A Cambridge God Adventure 4) Inadequacy works!

My illness added to a deep sense of inadequacy.  However, I was going to discover how genuine inadequacy opens the door to God working in ways that I had never experienced before.  It's true that in our weakness he can work his strength. Because when we really are at a loss we are more likely to pray as people who really need God's help!  And may need to pray like the man in Jesus' parable (Luke 11: 5-13) who was so desperate that he kept on asking, seeking and knocking until he got his answer.  Such persistent nagging prayer, commended by Jesus, becomes the dominant practice when you genuinely do not know what to do in the face of overwhelming obstacles.

(Incidentally, the obverse is sadly true.  That when we imagine we know what to do and are confident we can manage to work things out then prayer becomes irrelevant.  We may top and tail meetings with devotional words but it's pious window-dressing.  We already know we can make it work without God's help!)

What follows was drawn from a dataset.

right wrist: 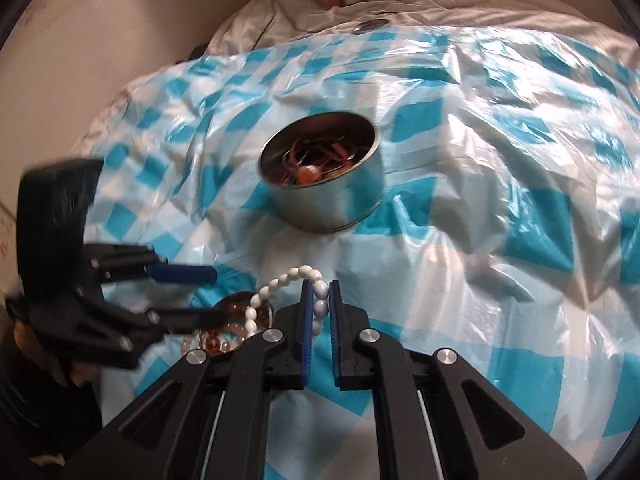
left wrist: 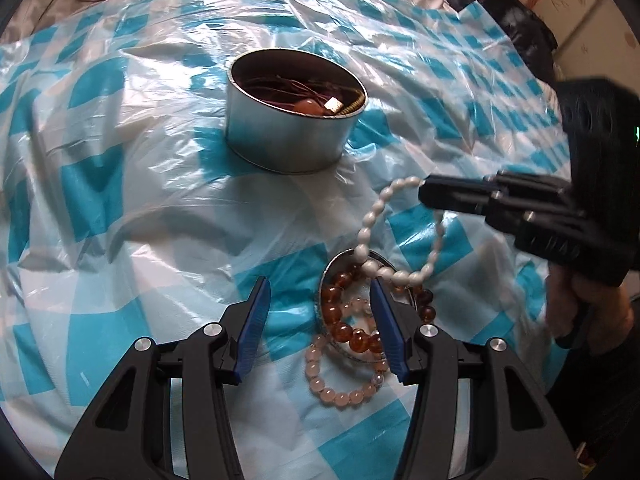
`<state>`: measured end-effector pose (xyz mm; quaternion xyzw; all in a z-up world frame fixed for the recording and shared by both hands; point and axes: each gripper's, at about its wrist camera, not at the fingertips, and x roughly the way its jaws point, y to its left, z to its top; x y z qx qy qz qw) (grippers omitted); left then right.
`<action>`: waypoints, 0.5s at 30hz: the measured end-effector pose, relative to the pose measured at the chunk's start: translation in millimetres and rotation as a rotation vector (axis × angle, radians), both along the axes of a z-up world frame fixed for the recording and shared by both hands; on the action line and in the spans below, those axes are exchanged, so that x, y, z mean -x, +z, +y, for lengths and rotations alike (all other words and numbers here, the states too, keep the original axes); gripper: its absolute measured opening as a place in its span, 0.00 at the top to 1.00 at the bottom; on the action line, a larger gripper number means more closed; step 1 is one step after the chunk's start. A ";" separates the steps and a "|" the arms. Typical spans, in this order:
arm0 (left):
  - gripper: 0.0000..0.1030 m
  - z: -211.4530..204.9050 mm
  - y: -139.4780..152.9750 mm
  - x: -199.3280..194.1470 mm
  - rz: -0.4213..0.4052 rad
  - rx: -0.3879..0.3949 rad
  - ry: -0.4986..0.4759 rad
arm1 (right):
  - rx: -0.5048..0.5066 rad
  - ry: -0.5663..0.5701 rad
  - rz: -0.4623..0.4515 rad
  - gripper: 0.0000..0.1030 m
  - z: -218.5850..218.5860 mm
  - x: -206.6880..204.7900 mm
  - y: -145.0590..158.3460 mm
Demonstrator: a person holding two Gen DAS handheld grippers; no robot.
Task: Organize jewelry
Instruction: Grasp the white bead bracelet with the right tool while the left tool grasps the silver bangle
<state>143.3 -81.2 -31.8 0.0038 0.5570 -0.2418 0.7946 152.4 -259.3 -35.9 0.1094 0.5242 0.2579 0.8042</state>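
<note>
A white bead bracelet [left wrist: 370, 216] hangs from my right gripper [left wrist: 424, 196], which is shut on it; it also shows in the right wrist view [right wrist: 320, 292] between the blue pads. Its lower end dangles over a shallow metal lid [left wrist: 326, 276] holding an amber bead bracelet [left wrist: 340, 320]. A pink bead bracelet [left wrist: 336, 392] lies partly over the lid's near rim. A round metal tin [left wrist: 280, 136] with cords and beads inside stands further back. My left gripper [left wrist: 320, 292] is open just above the lid.
Everything sits on a crinkled blue-and-white checked plastic sheet [left wrist: 120, 200] spread over a bed. Dark clothing [left wrist: 516, 20] lies at the far right edge. A cable [right wrist: 276, 4] runs over the bedding behind.
</note>
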 end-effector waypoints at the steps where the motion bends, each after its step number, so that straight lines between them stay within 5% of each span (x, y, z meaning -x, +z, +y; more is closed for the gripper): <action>1: 0.53 -1.9 -1.3 -0.4 -0.001 -0.003 0.000 | 0.013 -0.011 0.001 0.92 -1.6 -1.7 -0.9; 4: 0.53 -8.6 -2.9 -2.0 -0.002 0.003 0.003 | 0.052 -0.035 0.017 0.92 -7.3 -2.8 -6.0; 6: 0.76 -11.4 -2.7 -2.4 -0.007 -0.002 -0.004 | 0.094 -0.038 0.023 0.92 -8.2 -3.2 -10.1; 8: 0.87 -13.5 -3.8 -3.8 -0.007 -0.016 -0.012 | 0.109 -0.034 0.044 0.92 -8.0 -3.8 -16.5; 15: 0.97 -5.5 5.9 -4.0 -0.035 0.007 -0.001 | 0.147 0.020 0.042 0.75 5.3 -1.9 -25.4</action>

My father had been influenced by Hugh Redwood (a Bristol journalist) who believed that prayer needed to be taken so seriously that a record was required of the agenda of serious issues with an account of responses that God would give.  And so,  in total inadequacy the church began a decade of 'agenda praying', modeled by Luke 11: 5-13.  Instead of bread we prayed about which four or five issues we would persist in prayer about.  And, yes, we kept a record book.  This battered hard-backed book remains my most precious possession from my Cambridge God Adventure. (Eventually it will go into the church archives).  It traces corporate agenda praying from 1980 to 1989.  It is extraordinarily specific and traces every significant step we took....because we did not know what God wanted us to do.

The first five issues included: a new church organist, the upcoming baptismal service, the Cambridge Christian Festival with David Watson, Martin Staple a missionary in Zaire. And item 3 read: The Church Conference on Saturday 26th April that the whole church may see clearly what God wants us to do next.  And the book shows we expected answers!   We needed specific answers!

(I realize that the idea of 'agenda praying' deserves more attention than I am giving, but in this rapid-fire set of reflections it stands out as the critical centre-ground to everything that happened next).